笑ってると、即座にサッチに突っ込まれたので慌ててこくこくと頷いておく。

「分かってる分かってる。ごめんね〜、サッちゃん」

「お前、絶対分かってねェよ!?分かった。てめえがそのつもりならこっちにだって考えがあらぁ!」

そう言って、サッチが大きく息を吸い込む。


「マールコー!!お探しのわかめ頭の兄ちゃんここにいるぞー!!」



「あ!こいつ裏切りやがった!」

エースが舌打ちをして慌てて隠れていた冷蔵庫の裏から飛び出したが


「探したよい」

「げっ…マルコ」

すでに目の前にはマルコがいた。

「てめえが隠してやがったのか、エース。後で覚えてろい」

ぎらりとエースを睨んだマルコは足音荒く、樽の後ろに隠れきれていないデミッドの前に立つ。


「おい。覚悟は出来てんだろうな?」

怒気でゆらりと空気が揺れてるように見えて、デミッドは思わず目をこする。

「あ、あははー。だってさ、据え膳食わぬは男の恥って言うじゃない?こんな面白そうな船にいるっていうのに遊ばないなんて恥だよね、恥」

少し顔をひきつらせながらもマルコを説得しようとするが、マルコの顔が和らぐことはない。

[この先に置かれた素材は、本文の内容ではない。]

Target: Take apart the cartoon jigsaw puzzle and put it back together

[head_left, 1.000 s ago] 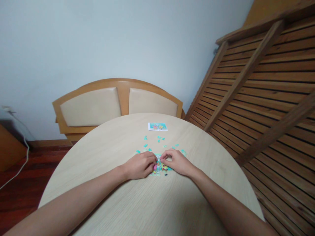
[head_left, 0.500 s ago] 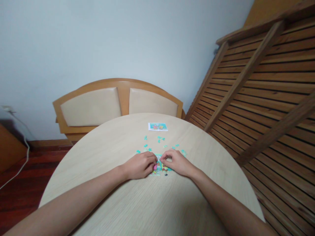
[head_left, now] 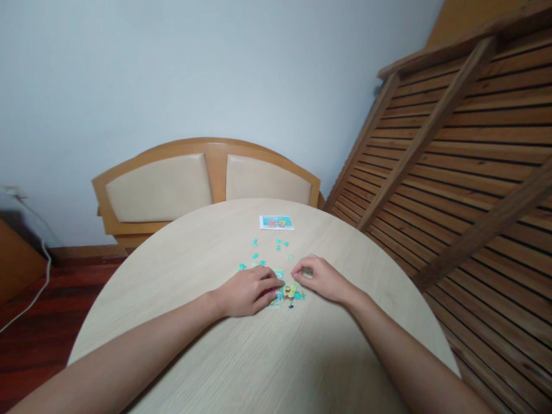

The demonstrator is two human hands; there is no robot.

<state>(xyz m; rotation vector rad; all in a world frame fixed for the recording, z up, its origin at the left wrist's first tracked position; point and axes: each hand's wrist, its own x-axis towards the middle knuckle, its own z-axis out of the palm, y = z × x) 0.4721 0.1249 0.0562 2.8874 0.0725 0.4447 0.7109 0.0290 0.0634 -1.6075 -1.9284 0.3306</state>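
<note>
A partly joined jigsaw puzzle (head_left: 288,291) lies flat near the middle of the table, showing a yellow cartoon figure on turquoise. My left hand (head_left: 250,290) rests over its left side, fingers stretched and lying on the pieces, hiding that part. Just right of the puzzle's upper part hovers my right hand (head_left: 321,279), thumb and forefinger brought together in a pinch. Whether a small piece sits between those fingertips I cannot make out. Loose turquoise puzzle pieces (head_left: 279,242) are scattered beyond both hands, with another piece (head_left: 242,267) close to the left hand's knuckles.
A small picture card (head_left: 276,222) of the cartoon scene lies at the far side of the round wooden table (head_left: 172,368). Behind stands a padded headboard (head_left: 215,172) against the wall. A slatted wooden frame (head_left: 431,172) leans on the right. A white cable (head_left: 46,259) hangs at left.
My right hand has drawn back a little to the right, uncovering the yellow figure. My left hand has shifted slightly right, its fingers reaching further over the puzzle.
</note>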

「どこに据え膳があるってんだい?てめえにはこの船での立場って奴を思い知らせないといけないみたいだねい」

「やだなぁ、マルちゃんったら。冗談が通じないんだからー」

最後の頼みの綱であるエースにちらりと目線を送るが、エースは両手を合わせて、すまん、と口パクをしていた。

…。
こりゃ火拳くんの助けは期待できそうにないな。

こうなったら


「三十六計逃げるに如かず!!」

説得をあきらめて、脱走を図った。

「あ!この野郎!」

隙をついて、マルコの脇をくぐった。




―ドシン


「いてっ!」

調理場のドアに立ちふさがっていた黒いものに顔からぶつかって思わず尻もちをついてしまった。

「おっと!ゼハハハ、すまねぇな!」


見上げると、そこには黒いひげともじゃもじゃの髪を生やした男がたっていた。


「大丈夫か?」

男が手を伸ばしてくれたが、その手を取る前にダンっと体が地面にたたきつけられる。

「よくやった、ティーチ。さぁ、観念しろい」

体をマルコに踏まれて地面に押さえつけられたデミッドがため息をついた。

「やだなぁ、マルちゃんったら。僕にはそんな趣味ないのに」


その言葉にマルコがぴくりと頬をひきつらせる。

「マルちゃんのサディスト」

ぼそっと言ってやれば、ブチっとマルコの堪忍袋の緒の切れる音がした。






「…デミッドの奴、大丈夫かな」

「さあね。あいつにはいい薬なんじゃねぇの?」

「それにしても…、マルコのあんなに怒った顔久しぶりに見たな」

「そだな。俺、あのマルコには口答えできねぇよ。…すげぇな、あいつ」

「ああ」


デミッドがマルコに連れていかれた後の調理場では、サッチとエースが顔を青くさせている横で、ティーチが首を傾げていたのだった。